## TASK TO COMPLETE
Every line of the data is to be output verbatim.

## RECORDED INFORMATION
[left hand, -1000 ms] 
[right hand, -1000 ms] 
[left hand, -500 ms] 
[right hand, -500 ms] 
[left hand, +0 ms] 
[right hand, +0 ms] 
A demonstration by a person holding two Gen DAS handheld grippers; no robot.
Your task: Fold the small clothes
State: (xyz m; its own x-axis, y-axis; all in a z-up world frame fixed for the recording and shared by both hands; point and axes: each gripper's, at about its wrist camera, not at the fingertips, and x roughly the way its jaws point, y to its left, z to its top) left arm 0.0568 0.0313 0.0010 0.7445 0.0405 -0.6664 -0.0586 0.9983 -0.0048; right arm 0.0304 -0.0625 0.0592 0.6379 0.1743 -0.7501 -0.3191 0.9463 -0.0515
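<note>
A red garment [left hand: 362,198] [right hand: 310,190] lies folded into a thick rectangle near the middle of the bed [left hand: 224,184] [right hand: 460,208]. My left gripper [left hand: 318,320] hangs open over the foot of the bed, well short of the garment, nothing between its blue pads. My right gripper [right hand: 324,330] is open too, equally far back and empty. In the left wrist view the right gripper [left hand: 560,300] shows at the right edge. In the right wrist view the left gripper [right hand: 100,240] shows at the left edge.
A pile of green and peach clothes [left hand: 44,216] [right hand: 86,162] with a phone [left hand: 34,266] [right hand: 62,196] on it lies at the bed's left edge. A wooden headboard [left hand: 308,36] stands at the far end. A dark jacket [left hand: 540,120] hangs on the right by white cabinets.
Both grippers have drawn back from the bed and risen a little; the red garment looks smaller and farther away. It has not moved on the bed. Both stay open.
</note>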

## SOLUTION
[left hand, -1000 ms] 
[right hand, -1000 ms] 
[left hand, -500 ms] 
[right hand, -500 ms] 
[left hand, +0 ms] 
[right hand, +0 ms] 
A demonstration by a person holding two Gen DAS handheld grippers; no robot.
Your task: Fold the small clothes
State: (xyz m; its own x-axis, y-axis; all in a z-up world frame fixed for the recording and shared by both hands; point and axes: each gripper's, at about its wrist camera, not at the fingertips, and x roughly the way its jaws point, y to its left, z to its top) left arm 0.0568 0.0313 0.0010 0.7445 0.0405 -0.6664 -0.0586 0.9983 -0.0048; right arm 0.0304 -0.0625 0.0592 0.6379 0.1743 -0.7501 -0.3191 0.9463 -0.0515
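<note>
A red garment [left hand: 362,198] [right hand: 310,190] lies folded into a thick rectangle near the middle of the bed [left hand: 224,184] [right hand: 460,208]. My left gripper [left hand: 318,320] hangs open over the foot of the bed, well short of the garment, nothing between its blue pads. My right gripper [right hand: 324,330] is open too, equally far back and empty. In the left wrist view the right gripper [left hand: 560,300] shows at the right edge. In the right wrist view the left gripper [right hand: 100,240] shows at the left edge.
A pile of green and peach clothes [left hand: 44,216] [right hand: 86,162] with a phone [left hand: 34,266] [right hand: 62,196] on it lies at the bed's left edge. A wooden headboard [left hand: 308,36] stands at the far end. A dark jacket [left hand: 540,120] hangs on the right by white cabinets.
Both grippers have drawn back from the bed and risen a little; the red garment looks smaller and farther away. It has not moved on the bed. Both stay open.
</note>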

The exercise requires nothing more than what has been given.